Reproduce exactly the final portion of the data: every line from the one containing "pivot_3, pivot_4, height" through the last line, inclusive.

[[ Source material open ]]

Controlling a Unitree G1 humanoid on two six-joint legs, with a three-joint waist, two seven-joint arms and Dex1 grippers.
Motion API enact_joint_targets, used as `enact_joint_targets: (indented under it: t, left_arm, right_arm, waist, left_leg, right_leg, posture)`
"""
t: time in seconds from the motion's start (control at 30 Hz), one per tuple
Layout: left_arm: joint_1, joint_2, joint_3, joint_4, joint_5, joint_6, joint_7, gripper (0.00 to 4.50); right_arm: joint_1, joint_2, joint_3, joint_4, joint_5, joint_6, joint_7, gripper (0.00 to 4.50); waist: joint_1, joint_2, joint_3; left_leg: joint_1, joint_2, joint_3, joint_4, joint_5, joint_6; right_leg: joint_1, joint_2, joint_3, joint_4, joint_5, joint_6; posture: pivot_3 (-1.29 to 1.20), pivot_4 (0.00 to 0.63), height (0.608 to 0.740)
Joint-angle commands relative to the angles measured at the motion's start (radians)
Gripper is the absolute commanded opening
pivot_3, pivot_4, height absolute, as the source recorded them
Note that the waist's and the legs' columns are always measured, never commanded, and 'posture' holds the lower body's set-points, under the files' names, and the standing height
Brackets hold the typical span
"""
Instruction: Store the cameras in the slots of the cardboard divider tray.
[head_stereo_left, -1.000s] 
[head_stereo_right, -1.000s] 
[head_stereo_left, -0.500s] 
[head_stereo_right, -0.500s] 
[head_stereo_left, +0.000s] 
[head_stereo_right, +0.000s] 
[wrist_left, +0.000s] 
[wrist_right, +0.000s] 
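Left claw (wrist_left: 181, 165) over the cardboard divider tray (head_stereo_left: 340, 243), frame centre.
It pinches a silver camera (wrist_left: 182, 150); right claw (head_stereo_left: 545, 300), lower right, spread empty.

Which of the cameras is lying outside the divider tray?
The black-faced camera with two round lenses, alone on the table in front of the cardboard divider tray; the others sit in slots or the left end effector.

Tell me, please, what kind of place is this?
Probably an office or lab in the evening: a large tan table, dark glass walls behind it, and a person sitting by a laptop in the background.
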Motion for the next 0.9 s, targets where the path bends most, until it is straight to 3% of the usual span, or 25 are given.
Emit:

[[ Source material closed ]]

* **Response area**:
pivot_3, pivot_4, height absolute, as the source recorded them
Note that the waist's and the legs' columns are always measured, never commanded, and 'posture' holds the lower body's set-points, under the files' names, and the standing height
Brackets hold the typical span
"""
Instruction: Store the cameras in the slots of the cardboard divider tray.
[head_stereo_left, -1.000s] 
[head_stereo_right, -1.000s] 
[head_stereo_left, -0.500s] 
[head_stereo_right, -0.500s] 
[head_stereo_left, +0.000s] 
[head_stereo_right, +0.000s] 
[wrist_left, +0.000s] 
[wrist_right, +0.000s] 
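Left claw (wrist_left: 181, 165) over the cardboard divider tray (head_stereo_left: 340, 243), frame centre.
It pinches a silver camera (wrist_left: 182, 150); right claw (head_stereo_left: 545, 300), lower right, spread empty.

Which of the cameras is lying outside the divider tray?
The black-faced camera with two round lenses, alone on the table in front of the cardboard divider tray; the others sit in slots or the left end effector.

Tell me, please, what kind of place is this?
Probably an office or lab in the evening: a large tan table, dark glass walls behind it, and a person sitting by a laptop in the background.
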Motion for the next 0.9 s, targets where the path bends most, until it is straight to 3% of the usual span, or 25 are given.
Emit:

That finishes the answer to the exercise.